Sekretaris Jenderal Majelis Ulama Indonesia (MUI), Buya Amirsyah Tambunan pun turut berkomentar. Beliau mempertanyakan informasi yang disampaikan kepala BNPT tersebut, khususnya tentang dugaan adanya ratusan ponpes yang terafiliasi dengan terorisme. Beliau juga turut mengajak semua pihak agar menghentikan narasi menyudutkan kelompok tertentu.
Begitulah kondisi hari ini. Seumpama melihat warna di malam kelam, pemerintah seolah tak tahu mana yang menjadi akar dari setiap persoalan yang menghampiri negeri ini. Sudahlah begitu, mulai mengkambinghitamkan sesuatu. Ya, sadar tidak sadar, perihal radikalisme dan terorisme sudah dihadirkan jauh-jauh hari, seolah menjadi akar masalah sehingga harus diberangus.
Apabila kita menelisik, radikalisme dan terorisme yang selalu dilekatkan pada pribadi kaum Muslim benar-benar menampakkan wajah islamofobia yang ada di hati musuh-musuh Islam. Bagaimana tidak, mereka jelas-jelas telah menunjukkan sikap anti mereka terhadap Islam dan ketakutan teramat sangat akan ajaran Islam dan kaum Muslim. Hal ini berbuntut pada tindakan diskriminatif terhadap Islam dan kaum Muslim.
Lebih lanjut, ini tentu saja tidak adil bagi kaum Muslim. Mereka akhirnya dipandang sebelah mata, dipandang bak musuh negara, musuh rakyat agama lain, musuh bersama. Bukankah akan menimbulkan perpecahan? Mungkin mereka akan kembali berbusa bahwa perpecahan yang terjadi ialah karena radikalisme dan terorisme yang berawal dari Islam itu sendiri.
Apabila kita mengeja dengan jelas kondisi ini, akan tampak bahwa jualan basi radikalisme dan terorisme dijajakan pemerintah untuk menutup segala kebobrokan yang ada akibat diterapkannya sistem kapitalisme, sistem buatan tangan manusia. Mereka menjadikan hadirnya radikalisme dan terorisme untuk membungkam semangat juang yang menyerukan kembalinya Islam.

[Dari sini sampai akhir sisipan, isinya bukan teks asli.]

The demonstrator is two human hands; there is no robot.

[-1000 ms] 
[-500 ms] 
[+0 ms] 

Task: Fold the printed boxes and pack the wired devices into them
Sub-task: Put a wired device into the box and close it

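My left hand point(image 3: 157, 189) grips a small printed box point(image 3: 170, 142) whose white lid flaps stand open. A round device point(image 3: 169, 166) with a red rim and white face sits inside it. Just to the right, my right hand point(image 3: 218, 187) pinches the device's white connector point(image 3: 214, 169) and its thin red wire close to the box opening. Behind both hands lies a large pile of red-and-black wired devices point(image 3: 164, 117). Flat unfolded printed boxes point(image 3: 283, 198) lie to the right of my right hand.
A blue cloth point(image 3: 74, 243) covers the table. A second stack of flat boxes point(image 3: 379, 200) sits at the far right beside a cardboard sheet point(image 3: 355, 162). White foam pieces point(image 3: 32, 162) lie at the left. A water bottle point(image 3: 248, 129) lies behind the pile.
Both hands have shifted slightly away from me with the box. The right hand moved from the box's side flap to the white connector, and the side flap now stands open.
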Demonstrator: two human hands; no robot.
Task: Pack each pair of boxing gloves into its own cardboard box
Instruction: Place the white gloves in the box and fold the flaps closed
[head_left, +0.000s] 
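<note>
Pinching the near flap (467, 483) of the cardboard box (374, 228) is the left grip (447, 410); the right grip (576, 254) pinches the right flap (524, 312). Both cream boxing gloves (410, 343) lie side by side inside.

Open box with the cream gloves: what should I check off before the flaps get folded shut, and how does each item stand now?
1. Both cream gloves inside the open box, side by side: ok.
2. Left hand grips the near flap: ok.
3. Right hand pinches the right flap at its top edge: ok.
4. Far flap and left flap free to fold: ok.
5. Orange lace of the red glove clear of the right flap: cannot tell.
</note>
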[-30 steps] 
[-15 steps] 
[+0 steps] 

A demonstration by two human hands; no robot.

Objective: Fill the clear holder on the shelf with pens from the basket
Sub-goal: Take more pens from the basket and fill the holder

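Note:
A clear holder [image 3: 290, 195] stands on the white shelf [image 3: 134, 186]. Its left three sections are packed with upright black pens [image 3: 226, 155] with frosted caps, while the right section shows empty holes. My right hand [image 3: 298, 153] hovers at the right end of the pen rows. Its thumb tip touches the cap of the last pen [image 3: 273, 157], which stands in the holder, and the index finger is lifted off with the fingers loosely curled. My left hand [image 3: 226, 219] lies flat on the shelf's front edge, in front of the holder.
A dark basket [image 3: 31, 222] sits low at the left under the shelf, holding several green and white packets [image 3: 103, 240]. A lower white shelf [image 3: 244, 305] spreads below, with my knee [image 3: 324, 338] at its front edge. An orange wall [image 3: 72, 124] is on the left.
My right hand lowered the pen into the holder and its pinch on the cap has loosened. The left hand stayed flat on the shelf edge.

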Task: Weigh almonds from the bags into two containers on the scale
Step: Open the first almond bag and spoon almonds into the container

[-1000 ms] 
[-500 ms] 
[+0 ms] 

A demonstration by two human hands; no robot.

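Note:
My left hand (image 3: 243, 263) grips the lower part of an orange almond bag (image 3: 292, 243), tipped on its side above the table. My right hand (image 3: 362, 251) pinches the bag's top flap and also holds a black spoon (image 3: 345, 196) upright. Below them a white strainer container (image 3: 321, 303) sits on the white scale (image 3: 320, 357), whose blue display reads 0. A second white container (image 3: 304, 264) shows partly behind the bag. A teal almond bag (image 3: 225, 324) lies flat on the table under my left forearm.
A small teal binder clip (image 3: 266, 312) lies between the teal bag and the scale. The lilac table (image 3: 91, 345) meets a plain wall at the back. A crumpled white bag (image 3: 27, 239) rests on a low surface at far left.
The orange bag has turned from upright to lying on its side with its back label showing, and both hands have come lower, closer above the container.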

Oleh karena itu, sebagai Muslim, sebagai penerus peradaban gemilang, sebagai keturunan para pahlawan harusnya kita jeli dalam melihat peristiwa. Mana gorengan para musuh Islam dan mana yang betul-betul fakta? Mana yang menjadi akar masalah serta mana yang bukan?
Sebagai Muslim, kita harusnya dengan bijak mendudukkan perkara. Mana yang menjadi akar persoalan di negeri ini, apakah radikalisme dan terorisme ataukah akibat penerapan kapitalisme? Karena dengan begitu, tindakan kita akan terarah. Fokus kita akan mengerucut pada satu perkara, ialah ikut andil memperjuangkan tegaknya syariat Islam secara kafah.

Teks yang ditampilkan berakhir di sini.